Essay on Sheep: Their Varieties--Account of the Merinoes of Spain, France, &c. Reflections on the Best Method of Treating Them, and Raising a Flock in the United States; Together with Miscellaneous Remarks on Sheep, and Woollen Manufactures
Concord, NH: Daniel Cooledge, 1813.
Hardcover. Very good. Third edition (first published 1809). 16mo, 143 pp, with wonderful wood-engraved sheep vignette on title page. Contemporary binding of calf-backed marbled boards with black spine label. Bookplate of Catholic priest and book collector Joseph M. Gleason on front pastedown. Five-digit number ink-stamped on verso of title page and some other faint markings on the same page suggest this may once have been in a library, but there are no other indications. Some scuffing to the spine, but overall quite a nice copy with tight binding and minimal foxing.
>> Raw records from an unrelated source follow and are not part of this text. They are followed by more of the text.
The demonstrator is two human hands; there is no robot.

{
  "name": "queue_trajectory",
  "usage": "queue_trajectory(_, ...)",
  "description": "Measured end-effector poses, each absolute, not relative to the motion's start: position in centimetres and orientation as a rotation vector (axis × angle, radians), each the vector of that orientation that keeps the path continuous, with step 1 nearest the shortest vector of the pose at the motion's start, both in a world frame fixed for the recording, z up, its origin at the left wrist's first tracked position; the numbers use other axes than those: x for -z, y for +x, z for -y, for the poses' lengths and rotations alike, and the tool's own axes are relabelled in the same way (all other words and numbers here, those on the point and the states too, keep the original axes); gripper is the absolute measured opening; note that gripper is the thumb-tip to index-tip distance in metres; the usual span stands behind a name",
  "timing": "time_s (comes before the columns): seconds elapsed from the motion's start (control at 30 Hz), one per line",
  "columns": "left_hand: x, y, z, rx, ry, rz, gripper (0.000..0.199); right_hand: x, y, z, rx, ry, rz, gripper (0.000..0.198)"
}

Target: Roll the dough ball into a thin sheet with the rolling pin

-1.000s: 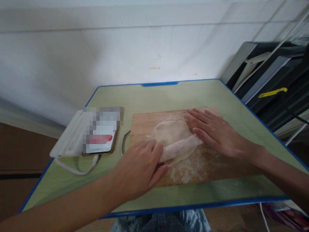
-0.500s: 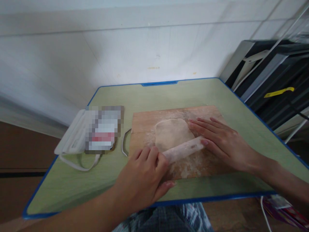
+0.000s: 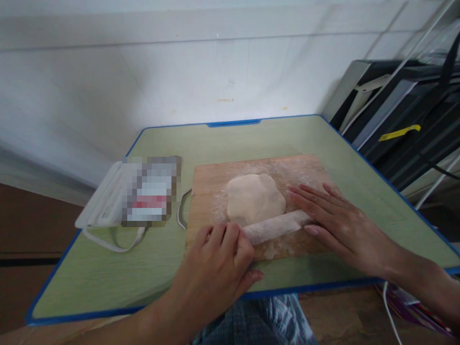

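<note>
A pale, flattened piece of dough [image 3: 255, 196] lies on a floury wooden board [image 3: 208, 177]. Along its near edge is a whitish rolling pin [image 3: 275, 227], dusted with flour and slightly tilted up to the right. My left hand [image 3: 221, 254] has its fingers curled over the pin's left end, with the thumb stretched out below. On the right end rests my right hand [image 3: 345, 225], its fingers extended and apart, the palm covering that end of the pin. The right fingertips lie just beside the dough's right edge.
The board sits on a light green table [image 3: 108, 278] with a blue rim. To the left, a blurred-out phone [image 3: 153, 191] lies by a white case [image 3: 104, 196] with a strap loop. A metal handle [image 3: 181, 211] shows at the board's left. Dark panels [image 3: 406, 105] lean at right.
My right hand has slid right and slightly toward me along the pin. The dough looks lumpier and more rounded in outline. My view has shifted a little, and my left hand stays on the pin.
</note>
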State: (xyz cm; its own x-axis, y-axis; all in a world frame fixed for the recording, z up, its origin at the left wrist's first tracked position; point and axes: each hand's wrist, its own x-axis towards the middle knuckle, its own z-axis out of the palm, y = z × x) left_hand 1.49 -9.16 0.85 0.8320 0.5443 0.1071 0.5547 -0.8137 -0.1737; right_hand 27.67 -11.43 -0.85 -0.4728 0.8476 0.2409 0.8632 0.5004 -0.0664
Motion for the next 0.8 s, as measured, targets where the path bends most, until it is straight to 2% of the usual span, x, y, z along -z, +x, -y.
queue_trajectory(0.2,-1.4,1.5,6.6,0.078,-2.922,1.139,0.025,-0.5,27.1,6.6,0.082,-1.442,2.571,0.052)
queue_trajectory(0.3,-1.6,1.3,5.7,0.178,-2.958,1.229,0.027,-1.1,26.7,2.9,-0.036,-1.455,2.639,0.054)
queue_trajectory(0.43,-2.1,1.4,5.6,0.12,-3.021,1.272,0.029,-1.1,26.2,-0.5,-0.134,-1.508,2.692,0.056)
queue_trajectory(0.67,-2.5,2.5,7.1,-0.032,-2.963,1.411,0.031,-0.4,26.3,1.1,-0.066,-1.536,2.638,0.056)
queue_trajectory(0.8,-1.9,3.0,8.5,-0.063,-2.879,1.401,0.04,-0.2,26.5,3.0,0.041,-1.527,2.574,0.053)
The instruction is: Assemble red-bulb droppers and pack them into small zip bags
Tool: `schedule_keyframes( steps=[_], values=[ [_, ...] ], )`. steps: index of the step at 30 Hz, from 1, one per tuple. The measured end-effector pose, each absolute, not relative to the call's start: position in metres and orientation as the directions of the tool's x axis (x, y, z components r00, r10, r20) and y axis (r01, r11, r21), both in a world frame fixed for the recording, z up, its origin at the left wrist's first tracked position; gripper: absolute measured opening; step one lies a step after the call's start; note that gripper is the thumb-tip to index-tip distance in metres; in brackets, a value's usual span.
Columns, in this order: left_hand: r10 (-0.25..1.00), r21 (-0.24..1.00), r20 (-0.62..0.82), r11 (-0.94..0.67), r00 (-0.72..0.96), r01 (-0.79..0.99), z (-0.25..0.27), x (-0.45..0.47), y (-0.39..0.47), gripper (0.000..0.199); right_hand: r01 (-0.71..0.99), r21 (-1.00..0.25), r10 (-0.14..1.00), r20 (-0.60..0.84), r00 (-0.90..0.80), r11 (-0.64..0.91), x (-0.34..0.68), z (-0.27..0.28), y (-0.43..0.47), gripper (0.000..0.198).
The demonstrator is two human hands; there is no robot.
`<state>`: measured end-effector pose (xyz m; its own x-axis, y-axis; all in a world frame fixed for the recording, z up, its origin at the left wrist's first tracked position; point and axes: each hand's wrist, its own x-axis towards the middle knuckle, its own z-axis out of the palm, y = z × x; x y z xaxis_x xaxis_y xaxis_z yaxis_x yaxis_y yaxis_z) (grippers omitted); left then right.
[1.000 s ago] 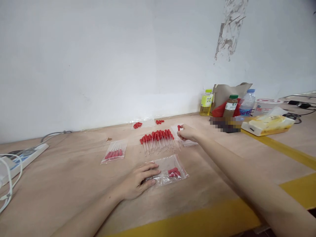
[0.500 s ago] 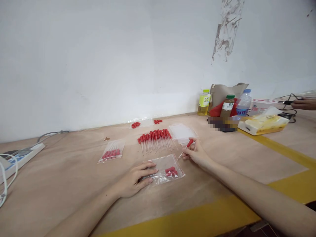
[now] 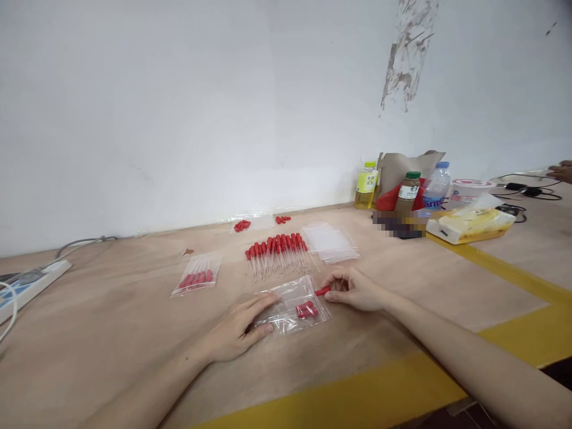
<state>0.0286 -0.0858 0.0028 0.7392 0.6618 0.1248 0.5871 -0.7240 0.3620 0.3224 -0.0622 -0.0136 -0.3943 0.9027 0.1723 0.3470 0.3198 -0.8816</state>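
Observation:
A clear zip bag (image 3: 286,325) lies flat on the table with a few red dropper bulbs (image 3: 307,310) showing inside it. My left hand (image 3: 243,328) rests on the bag's left end, fingers stretched out and thumb apart. At the bag's right edge my right hand (image 3: 355,290) pinches a dropper by its red bulb (image 3: 322,291). Its clear stem points left toward the bag; whether the tip is inside I cannot tell. Just beyond the bag, several red-bulbed droppers (image 3: 277,253) lie in a row. Farther left is a bag of droppers (image 3: 196,277).
Flat empty bags (image 3: 330,243) are stacked behind my right hand. Two bags with red bulbs (image 3: 242,226) lie by the wall. Bottles (image 3: 409,192) and a tissue pack (image 3: 471,225) stand at right, a power strip (image 3: 38,289) at left. Another person's hand (image 3: 560,171) shows far right.
My right hand has brought the dropper down and left to the bag's right edge, turning it from steeply tilted to nearly level. My left hand stays on the bag.

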Motion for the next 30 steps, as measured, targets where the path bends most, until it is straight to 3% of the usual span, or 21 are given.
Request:
schedule_keyframes(
  steps=[3, 7, 12, 16, 20, 23, 27, 30],
  values=[
    [0.651, 0.356, 0.124, -0.734, 0.749, 0.578, 0.004, 0.031, -0.084, 0.046, 0.376, -0.817, 0.854, 0.246, -0.458, 0.437, 0.321, -0.014, -0.062, 0.019],
    [0.630, 0.359, 0.127, -0.749, 0.766, 0.557, 0.003, 0.035, -0.082, 0.046, 0.349, -0.836, 0.858, 0.248, -0.449, 0.424, 0.310, -0.018, -0.063, 0.023],
    [0.637, 0.365, 0.134, -0.744, 0.759, 0.560, 0.000, 0.036, -0.082, 0.047, 0.228, -0.863, 0.784, 0.260, -0.564, 0.451, 0.301, -0.015, -0.065, 0.027],
    [0.617, 0.360, 0.144, -0.761, 0.774, 0.540, -0.001, 0.035, -0.082, 0.044, 0.223, -0.921, 0.834, 0.160, -0.528, 0.318, 0.303, -0.012, -0.065, 0.030],
    [0.589, 0.356, 0.133, -0.779, 0.797, 0.516, -0.001, 0.035, -0.081, 0.036, 0.352, -0.921, 0.910, 0.006, -0.414, 0.166, 0.315, -0.014, -0.057, 0.030],
    [0.596, 0.362, 0.119, -0.771, 0.794, 0.524, -0.001, 0.036, -0.081, 0.034, 0.502, -0.847, 0.970, 0.059, -0.237, 0.175, 0.324, -0.009, -0.042, 0.020],
    [0.601, 0.371, 0.128, -0.767, 0.789, 0.524, 0.001, 0.037, -0.081, 0.032, 0.801, -0.569, 0.976, 0.198, -0.089, 0.188, 0.318, 0.006, -0.012, 0.010],
    [0.602, 0.375, 0.133, -0.766, 0.787, 0.523, 0.004, 0.039, -0.083, 0.031, 0.878, -0.468, 0.984, 0.177, -0.014, 0.097, 0.300, 0.015, 0.008, 0.024]
  ],
)
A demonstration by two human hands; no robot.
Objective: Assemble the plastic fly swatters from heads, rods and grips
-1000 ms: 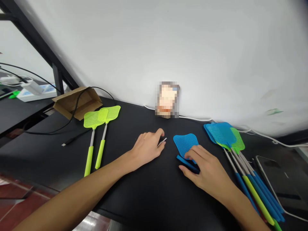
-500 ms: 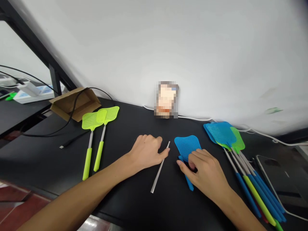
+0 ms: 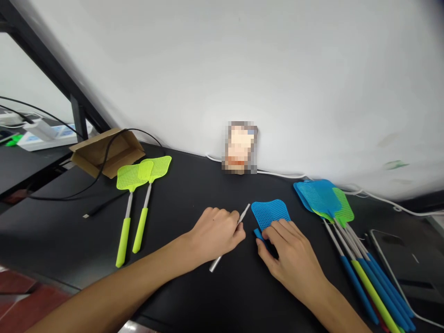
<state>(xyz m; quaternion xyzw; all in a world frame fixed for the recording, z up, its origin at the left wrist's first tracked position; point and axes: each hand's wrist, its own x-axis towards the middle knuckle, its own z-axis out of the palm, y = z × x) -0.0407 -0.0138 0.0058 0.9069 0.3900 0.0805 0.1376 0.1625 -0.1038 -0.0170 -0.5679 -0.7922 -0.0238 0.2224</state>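
Note:
My left hand (image 3: 218, 233) is closed around a thin metal rod (image 3: 215, 263), which slants across the dark table and shows at both ends of the fist. Just right of it, my right hand (image 3: 293, 252) pinches a blue handle (image 3: 257, 233) between thumb and fingers; most of the handle is hidden under the hand. A blue fly swatter head (image 3: 270, 212) lies flat beyond my right fingers, its lower part covered by them. The rod is apart from both blue pieces.
Two lime fly swatters (image 3: 124, 243) lie on the left, before an open cardboard box (image 3: 107, 152) and a black cable. Several blue and green swatters (image 3: 376, 282) are stacked at right beside a dark phone-like device (image 3: 398, 263). A blurred-out upright object (image 3: 240, 148) leans on the wall.
My left fingers have closed around the metal rod and shifted it slightly. My right thumb and fingers have come together on the blue handle, which has turned further under the hand.

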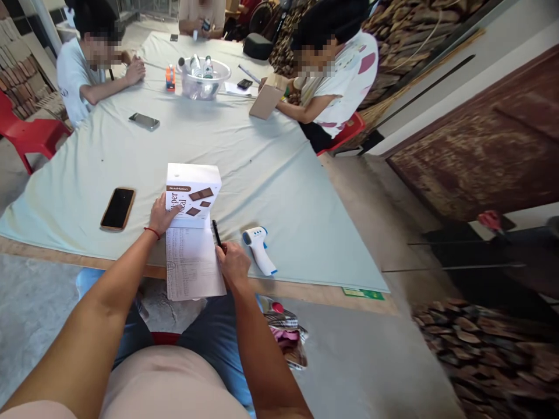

Livingston is best known as a politician (he represented New York in the Continental Congress, became Congress’s first secretary of foreign affairs, and then minister plenipotentiary to France under Jefferson), but he "maintained a lifelong involvement in agricultural experimentation and other amateur, though serious, “projecting,” applying his innovations in farming and Merino sheep culture to his extensive acreage. Known throughout the Anglo-American world for his projects, in 1793 Livingston founded with others the New York Society for the Promotion of Agriculture, Manufactures, and the Useful Arts" (ANB).